How does the data below read from its first line through the line containing "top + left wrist"? Print those lines exactly.
________________________
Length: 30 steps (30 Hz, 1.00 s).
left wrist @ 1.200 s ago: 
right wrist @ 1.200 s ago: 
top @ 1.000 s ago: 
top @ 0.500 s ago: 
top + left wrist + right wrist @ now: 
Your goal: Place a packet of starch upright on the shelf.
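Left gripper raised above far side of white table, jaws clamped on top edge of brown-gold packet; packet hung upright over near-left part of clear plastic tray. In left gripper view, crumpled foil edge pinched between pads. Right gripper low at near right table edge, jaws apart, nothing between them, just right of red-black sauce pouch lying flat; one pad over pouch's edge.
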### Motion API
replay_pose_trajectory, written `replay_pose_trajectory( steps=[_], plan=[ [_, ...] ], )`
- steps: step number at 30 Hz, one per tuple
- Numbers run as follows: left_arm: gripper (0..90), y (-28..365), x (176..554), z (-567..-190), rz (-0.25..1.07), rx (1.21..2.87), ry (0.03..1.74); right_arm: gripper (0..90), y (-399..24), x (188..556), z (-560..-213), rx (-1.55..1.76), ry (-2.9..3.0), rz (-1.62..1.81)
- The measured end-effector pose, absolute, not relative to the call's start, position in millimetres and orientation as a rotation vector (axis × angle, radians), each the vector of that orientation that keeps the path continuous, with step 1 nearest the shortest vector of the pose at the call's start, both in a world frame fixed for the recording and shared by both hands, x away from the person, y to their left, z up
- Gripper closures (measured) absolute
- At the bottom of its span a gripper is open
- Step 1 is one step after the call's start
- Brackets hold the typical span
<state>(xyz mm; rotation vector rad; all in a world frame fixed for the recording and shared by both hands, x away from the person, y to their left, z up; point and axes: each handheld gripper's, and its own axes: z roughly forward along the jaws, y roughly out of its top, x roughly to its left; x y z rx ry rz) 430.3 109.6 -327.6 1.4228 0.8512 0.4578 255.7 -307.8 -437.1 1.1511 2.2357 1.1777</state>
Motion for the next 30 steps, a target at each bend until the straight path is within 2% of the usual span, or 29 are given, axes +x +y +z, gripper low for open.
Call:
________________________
_Result of the task_
Length: 30 steps (30 Hz, 1.00 s).
left wrist @ 1.200 s ago: 
right wrist @ 1.200 s ago: 
top @ 1.000 s ago: 
top @ 0.500 s ago: 
top + left wrist + right wrist @ now: 

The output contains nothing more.